The current statue of “David”, standing (on the left) in front of the Palazzo Vecchio, is a replica. Michelangelo’s David was unveiled in 1504. It was originally to be positioned on the roofline of the east end of the Cathedral of Florence. Michelangelo’s David stood in front of the Palazzo Vecchio until 1873. It is now at the Galleria dell’Accademia in Florence.
In the First Courtyard of the Palazzo Vecchio, you can see the statue Putto with Dolphin, by Verrocchio, in the center of the room. The walls are frescoes of Austrian cities by Vasari.
Other pictures of the interior of Palazzo Vecchio:
On the second floor you will find The Stanza del Guardaroba, also known as the Hall of Geographical Maps. All four walls are covered with maps, 53 to be exact, painted on the cabinet doors. In the center of the room is the “Mappi Mundi” built in 1581.
While at the Palazzo Vecchio, I found there was an archaeological dig underneath the Palazzo Vecchio. The excavation uncovered the Roman Theater of Florence dating back to 1st century AD. The first excavation remains were found in 1876, with another dig in 1935. Excavations started back up in 2006-2007. This amphitheater was in a semicircular shape estimated to of held up to 15,000 spectators. Research indicates it was in use into the 5th century.

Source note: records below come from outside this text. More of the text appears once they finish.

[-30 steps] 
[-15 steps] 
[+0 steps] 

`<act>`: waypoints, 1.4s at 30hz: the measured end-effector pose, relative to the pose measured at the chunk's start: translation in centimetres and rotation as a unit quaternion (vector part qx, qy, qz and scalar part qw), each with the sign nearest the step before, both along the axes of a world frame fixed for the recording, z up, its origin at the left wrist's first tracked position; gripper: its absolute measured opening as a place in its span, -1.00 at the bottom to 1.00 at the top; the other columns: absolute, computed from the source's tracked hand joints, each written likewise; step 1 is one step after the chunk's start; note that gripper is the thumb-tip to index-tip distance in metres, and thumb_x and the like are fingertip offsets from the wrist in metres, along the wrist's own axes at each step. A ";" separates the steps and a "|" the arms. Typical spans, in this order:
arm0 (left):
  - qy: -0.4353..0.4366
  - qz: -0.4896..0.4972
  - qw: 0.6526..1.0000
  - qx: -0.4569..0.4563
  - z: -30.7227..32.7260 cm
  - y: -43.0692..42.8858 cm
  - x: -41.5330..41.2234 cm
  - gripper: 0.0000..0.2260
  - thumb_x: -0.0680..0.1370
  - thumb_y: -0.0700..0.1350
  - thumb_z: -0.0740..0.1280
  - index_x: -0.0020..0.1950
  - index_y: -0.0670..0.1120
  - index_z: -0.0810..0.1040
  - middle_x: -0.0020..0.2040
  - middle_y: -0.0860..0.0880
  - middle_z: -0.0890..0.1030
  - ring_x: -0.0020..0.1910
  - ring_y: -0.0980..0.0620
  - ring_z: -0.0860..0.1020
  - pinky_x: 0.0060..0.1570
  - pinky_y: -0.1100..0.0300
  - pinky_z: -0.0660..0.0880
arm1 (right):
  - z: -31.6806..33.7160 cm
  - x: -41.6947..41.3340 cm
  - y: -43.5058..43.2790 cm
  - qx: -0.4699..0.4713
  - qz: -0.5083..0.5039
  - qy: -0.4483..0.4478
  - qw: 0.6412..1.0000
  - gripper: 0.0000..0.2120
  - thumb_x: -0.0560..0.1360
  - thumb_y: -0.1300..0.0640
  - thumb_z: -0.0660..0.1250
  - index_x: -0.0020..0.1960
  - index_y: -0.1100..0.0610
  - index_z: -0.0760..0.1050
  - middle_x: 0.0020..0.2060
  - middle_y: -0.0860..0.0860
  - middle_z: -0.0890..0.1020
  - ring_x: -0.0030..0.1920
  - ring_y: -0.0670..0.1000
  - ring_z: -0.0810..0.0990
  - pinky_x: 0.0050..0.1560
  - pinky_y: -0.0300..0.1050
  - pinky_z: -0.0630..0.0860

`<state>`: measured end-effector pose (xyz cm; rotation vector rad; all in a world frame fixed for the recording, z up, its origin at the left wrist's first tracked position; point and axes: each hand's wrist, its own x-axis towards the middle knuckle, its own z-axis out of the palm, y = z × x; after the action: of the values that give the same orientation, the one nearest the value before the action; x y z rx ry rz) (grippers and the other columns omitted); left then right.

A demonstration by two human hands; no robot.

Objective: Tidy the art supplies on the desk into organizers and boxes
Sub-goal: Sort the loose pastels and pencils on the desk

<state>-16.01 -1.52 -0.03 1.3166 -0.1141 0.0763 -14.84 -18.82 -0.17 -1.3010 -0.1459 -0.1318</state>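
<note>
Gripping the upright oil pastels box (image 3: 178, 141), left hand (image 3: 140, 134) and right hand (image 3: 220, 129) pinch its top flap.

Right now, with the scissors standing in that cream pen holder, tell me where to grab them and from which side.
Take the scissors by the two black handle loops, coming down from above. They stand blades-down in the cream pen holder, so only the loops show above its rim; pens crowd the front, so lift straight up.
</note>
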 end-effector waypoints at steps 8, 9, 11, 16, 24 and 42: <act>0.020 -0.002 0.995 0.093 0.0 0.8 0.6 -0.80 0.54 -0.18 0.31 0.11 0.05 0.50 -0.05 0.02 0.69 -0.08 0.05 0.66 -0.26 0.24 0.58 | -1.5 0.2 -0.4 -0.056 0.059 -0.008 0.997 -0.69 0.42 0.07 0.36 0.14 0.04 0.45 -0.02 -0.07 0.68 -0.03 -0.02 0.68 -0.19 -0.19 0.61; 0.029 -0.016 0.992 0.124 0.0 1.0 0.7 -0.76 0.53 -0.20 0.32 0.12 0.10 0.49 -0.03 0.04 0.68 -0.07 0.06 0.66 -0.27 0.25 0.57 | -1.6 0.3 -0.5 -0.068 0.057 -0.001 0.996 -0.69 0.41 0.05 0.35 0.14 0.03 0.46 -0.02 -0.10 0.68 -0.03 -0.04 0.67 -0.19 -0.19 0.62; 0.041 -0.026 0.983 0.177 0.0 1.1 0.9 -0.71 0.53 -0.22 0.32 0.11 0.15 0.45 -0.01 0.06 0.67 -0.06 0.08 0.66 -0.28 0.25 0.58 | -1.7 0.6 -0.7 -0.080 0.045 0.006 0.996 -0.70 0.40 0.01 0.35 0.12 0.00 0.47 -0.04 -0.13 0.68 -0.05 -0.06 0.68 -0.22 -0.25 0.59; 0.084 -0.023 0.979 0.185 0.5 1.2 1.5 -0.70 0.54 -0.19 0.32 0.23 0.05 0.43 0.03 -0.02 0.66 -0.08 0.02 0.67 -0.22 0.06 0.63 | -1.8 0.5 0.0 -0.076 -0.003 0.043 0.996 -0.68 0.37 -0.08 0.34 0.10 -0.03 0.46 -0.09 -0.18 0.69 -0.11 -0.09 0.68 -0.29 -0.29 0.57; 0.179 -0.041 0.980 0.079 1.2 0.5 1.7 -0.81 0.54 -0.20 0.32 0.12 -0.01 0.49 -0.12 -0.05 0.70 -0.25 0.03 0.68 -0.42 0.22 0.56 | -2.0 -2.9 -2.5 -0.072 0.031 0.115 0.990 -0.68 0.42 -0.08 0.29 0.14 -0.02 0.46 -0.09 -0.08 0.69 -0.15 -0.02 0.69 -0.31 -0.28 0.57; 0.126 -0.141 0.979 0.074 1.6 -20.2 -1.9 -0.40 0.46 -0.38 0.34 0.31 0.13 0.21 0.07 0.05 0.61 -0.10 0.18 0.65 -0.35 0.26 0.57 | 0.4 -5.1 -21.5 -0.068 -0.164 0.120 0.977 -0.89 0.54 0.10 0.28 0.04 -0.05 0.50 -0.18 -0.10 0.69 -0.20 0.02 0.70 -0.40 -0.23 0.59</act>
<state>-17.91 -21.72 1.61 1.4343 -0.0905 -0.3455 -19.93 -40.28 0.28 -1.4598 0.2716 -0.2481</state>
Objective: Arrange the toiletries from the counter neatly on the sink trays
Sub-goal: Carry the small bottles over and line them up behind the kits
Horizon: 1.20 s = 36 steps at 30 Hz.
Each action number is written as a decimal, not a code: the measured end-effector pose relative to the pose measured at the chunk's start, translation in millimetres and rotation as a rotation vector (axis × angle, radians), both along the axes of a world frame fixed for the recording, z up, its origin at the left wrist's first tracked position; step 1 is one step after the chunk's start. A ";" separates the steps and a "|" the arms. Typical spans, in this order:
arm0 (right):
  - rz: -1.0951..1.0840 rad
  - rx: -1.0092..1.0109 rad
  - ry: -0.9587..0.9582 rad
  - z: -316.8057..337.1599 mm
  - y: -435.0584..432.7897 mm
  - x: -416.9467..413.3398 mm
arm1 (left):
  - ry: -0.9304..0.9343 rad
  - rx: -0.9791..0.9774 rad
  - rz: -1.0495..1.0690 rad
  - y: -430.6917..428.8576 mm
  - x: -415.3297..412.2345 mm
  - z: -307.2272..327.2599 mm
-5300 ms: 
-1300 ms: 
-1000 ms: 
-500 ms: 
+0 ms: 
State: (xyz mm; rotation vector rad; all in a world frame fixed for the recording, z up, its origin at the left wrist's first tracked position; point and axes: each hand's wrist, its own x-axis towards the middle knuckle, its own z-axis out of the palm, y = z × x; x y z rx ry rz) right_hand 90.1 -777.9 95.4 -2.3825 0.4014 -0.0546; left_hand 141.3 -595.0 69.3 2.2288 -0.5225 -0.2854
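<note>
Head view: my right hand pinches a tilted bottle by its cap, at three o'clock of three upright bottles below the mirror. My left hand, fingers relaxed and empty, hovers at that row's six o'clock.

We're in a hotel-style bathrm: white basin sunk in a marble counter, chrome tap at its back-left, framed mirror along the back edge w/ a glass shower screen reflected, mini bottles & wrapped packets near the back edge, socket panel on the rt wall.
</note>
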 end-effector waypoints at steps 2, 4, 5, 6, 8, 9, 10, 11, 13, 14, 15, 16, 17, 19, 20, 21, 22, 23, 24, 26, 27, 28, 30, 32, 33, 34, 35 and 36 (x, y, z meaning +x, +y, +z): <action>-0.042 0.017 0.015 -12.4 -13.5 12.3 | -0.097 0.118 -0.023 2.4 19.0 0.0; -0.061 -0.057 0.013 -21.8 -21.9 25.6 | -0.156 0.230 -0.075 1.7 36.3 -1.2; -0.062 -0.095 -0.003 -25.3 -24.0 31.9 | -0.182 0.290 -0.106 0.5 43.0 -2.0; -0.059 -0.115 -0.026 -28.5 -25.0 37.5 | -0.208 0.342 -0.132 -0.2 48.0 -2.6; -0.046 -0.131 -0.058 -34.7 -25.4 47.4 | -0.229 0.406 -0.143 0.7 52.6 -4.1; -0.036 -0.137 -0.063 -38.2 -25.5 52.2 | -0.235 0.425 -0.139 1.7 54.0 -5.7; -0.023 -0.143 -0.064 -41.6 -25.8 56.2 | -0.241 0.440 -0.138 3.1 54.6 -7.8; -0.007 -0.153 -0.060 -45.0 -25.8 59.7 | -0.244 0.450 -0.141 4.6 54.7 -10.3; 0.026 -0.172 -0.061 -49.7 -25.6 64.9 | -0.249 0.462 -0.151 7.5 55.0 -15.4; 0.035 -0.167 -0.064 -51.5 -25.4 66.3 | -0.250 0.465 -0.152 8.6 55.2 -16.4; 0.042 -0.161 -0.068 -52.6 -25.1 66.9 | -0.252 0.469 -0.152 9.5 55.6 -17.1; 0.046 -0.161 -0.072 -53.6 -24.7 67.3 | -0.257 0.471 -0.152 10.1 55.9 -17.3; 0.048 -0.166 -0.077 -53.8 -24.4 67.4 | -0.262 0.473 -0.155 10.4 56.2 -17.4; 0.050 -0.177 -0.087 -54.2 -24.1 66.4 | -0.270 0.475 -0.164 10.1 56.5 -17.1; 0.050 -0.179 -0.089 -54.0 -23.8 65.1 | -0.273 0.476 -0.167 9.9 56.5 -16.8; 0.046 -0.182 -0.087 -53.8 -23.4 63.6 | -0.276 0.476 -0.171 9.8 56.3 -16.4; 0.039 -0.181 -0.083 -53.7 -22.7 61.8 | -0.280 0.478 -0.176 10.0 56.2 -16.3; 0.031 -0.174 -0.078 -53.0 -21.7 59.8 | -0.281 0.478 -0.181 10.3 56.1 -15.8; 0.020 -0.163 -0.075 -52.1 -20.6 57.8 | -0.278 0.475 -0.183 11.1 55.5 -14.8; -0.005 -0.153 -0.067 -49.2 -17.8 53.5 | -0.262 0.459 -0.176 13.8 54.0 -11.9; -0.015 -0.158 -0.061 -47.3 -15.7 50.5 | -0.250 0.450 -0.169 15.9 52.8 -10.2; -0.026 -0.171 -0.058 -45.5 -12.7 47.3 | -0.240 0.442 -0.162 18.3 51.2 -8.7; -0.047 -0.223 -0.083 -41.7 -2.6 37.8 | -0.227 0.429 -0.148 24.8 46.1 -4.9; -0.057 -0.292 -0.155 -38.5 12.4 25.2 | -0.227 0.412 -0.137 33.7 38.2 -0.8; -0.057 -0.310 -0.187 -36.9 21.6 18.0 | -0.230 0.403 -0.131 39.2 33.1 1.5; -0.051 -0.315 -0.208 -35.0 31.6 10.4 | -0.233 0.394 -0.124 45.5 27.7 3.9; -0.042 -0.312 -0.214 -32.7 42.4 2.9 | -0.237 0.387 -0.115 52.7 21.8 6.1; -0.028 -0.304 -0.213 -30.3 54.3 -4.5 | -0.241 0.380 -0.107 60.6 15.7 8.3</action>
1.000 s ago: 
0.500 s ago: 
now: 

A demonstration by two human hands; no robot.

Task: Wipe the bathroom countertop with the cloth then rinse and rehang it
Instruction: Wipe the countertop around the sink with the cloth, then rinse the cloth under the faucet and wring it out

Excavations have revealed wall foundations,
and 10-meter deep well shafts,
Back outside in the Piazza della Signoria, I stepped over to the Loggia dei Lanzi, also called the Loggia della Signoria.
Here you will find many masterful sculptures.
The Loggia della Signoria is adjoined to the Uffizi Gallery.
The Uffizi Gallery has been open for visits since the 16th century. In 1865 it formally became a museum. It is considered one of the most important Italian museums, and probably the most visited.
The next day I went to the Basilica Santa Maria Novella. A beautiful church.
While the Tornabuoni Chapel is the main chapel, there are 8 other chapels.
Other sites I ran across walking around Florence, dodging the rain.
The church was closed. To the right,you can see the edge of the seating for the Calcio Storico Fiorentino, the sporting event noted in the start of the blog.
Florence was very interesting. A lot to see, and once again, I didn’t come close to seeing everything, but I enjoyed myself. Next stop, Pisa!